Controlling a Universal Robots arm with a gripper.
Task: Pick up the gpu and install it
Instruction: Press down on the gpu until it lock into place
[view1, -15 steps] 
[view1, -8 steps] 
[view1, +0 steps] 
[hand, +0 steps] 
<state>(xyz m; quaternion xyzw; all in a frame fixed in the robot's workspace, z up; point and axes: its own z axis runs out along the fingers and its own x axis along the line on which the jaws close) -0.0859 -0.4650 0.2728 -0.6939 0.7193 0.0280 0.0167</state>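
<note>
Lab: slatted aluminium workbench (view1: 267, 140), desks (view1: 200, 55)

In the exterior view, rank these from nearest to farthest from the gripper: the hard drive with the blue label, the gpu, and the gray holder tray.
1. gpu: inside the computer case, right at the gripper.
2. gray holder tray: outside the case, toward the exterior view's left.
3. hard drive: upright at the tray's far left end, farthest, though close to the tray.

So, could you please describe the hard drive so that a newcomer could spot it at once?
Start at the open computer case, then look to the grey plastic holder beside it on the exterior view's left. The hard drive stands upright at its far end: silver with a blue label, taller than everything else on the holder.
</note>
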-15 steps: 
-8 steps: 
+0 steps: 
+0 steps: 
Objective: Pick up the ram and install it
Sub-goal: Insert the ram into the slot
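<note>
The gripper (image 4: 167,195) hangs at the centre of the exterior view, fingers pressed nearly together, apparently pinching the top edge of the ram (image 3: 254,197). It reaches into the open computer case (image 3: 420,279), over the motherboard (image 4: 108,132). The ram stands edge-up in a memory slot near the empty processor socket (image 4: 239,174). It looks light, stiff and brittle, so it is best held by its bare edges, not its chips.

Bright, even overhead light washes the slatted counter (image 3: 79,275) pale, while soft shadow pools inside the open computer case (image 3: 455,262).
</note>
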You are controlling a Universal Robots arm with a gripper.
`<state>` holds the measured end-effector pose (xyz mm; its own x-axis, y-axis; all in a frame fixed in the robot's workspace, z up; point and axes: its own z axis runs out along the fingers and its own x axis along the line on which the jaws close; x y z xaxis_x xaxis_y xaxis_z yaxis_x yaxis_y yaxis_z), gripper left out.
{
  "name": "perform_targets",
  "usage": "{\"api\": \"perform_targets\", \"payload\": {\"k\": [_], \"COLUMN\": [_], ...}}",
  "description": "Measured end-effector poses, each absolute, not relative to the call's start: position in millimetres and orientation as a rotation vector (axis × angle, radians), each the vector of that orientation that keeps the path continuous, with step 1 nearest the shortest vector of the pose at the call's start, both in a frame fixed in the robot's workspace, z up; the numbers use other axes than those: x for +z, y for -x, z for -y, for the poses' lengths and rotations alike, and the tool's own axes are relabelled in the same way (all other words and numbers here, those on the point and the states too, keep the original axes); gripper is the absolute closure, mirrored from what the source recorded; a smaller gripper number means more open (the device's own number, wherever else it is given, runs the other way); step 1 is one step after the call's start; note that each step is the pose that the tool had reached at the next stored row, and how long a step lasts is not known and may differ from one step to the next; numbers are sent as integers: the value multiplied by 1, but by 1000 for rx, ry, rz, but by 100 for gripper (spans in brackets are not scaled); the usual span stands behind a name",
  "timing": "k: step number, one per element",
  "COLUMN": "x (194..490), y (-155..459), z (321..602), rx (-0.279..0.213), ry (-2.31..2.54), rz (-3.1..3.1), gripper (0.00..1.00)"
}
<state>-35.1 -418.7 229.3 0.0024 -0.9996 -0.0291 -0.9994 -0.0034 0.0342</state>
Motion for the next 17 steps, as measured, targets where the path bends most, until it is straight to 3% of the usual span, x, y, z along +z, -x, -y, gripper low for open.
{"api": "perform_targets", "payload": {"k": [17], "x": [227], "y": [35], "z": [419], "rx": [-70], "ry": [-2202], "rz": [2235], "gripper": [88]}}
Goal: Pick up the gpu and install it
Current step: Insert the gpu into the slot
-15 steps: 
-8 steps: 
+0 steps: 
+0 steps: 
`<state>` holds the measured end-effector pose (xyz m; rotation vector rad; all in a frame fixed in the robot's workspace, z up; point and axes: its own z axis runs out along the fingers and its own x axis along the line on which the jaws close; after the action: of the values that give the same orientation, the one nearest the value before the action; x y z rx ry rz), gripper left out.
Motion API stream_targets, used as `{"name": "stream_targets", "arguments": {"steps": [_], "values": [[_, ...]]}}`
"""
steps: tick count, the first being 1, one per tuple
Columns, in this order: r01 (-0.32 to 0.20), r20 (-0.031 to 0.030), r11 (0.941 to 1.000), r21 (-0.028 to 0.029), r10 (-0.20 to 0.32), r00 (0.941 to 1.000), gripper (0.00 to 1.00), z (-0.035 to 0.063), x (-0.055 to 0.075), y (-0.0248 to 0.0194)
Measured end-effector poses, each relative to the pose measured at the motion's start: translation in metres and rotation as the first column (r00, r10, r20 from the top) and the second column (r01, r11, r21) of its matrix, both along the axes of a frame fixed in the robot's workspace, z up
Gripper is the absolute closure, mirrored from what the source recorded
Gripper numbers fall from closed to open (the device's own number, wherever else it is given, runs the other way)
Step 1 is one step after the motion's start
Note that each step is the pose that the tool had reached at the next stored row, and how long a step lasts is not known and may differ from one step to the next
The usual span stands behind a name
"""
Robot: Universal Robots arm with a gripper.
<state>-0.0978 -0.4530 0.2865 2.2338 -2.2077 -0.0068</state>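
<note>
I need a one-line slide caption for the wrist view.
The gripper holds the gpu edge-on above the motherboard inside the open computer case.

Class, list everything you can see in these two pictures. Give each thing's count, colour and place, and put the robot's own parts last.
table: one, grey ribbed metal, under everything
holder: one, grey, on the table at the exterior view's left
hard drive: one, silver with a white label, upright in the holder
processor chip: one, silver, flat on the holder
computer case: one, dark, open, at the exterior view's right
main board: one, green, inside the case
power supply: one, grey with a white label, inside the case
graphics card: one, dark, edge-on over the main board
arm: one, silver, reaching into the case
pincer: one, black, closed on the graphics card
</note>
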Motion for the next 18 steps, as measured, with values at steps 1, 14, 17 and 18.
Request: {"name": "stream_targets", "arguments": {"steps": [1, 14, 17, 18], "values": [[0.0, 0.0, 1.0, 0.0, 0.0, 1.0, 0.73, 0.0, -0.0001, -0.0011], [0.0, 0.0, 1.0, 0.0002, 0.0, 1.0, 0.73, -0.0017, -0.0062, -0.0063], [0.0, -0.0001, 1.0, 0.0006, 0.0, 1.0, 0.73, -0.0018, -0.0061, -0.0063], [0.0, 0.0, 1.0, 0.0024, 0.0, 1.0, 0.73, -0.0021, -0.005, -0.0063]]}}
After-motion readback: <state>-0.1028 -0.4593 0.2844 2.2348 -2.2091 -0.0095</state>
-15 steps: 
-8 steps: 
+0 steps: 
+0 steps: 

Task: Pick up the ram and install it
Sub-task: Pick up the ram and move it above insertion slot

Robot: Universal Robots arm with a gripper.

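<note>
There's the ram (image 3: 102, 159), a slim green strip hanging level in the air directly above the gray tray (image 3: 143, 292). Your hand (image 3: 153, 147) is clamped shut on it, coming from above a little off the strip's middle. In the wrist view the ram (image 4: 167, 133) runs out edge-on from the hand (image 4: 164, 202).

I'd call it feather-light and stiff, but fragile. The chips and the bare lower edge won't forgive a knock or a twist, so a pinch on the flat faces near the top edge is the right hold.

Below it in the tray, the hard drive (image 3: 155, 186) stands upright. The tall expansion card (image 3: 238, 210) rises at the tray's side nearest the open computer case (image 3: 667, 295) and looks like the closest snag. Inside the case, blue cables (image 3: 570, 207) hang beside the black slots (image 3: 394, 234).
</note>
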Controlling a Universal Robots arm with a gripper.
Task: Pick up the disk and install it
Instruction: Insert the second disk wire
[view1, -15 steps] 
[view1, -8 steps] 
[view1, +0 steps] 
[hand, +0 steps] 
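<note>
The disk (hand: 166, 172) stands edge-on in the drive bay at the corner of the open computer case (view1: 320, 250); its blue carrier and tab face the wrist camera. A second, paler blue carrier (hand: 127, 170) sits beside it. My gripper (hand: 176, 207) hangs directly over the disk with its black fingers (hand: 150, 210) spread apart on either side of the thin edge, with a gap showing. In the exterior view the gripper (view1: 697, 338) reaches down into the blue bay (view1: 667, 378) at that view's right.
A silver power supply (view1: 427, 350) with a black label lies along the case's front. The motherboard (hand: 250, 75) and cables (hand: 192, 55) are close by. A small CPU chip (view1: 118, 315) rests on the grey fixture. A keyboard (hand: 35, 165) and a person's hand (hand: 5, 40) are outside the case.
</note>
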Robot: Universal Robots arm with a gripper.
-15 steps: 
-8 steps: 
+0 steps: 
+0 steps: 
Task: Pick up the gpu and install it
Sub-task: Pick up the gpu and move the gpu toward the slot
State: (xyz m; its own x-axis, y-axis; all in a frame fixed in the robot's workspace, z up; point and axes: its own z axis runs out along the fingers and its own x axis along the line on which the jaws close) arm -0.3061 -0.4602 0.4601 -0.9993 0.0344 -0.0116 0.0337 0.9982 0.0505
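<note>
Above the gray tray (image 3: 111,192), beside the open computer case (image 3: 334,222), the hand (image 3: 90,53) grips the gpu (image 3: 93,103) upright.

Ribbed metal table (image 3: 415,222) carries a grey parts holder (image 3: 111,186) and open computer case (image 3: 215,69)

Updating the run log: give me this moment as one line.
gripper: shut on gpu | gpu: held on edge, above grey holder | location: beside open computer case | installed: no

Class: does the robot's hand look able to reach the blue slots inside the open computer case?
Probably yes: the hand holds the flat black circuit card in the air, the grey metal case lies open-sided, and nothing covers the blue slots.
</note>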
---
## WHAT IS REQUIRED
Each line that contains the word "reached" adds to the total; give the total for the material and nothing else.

## RESPONSE AREA
2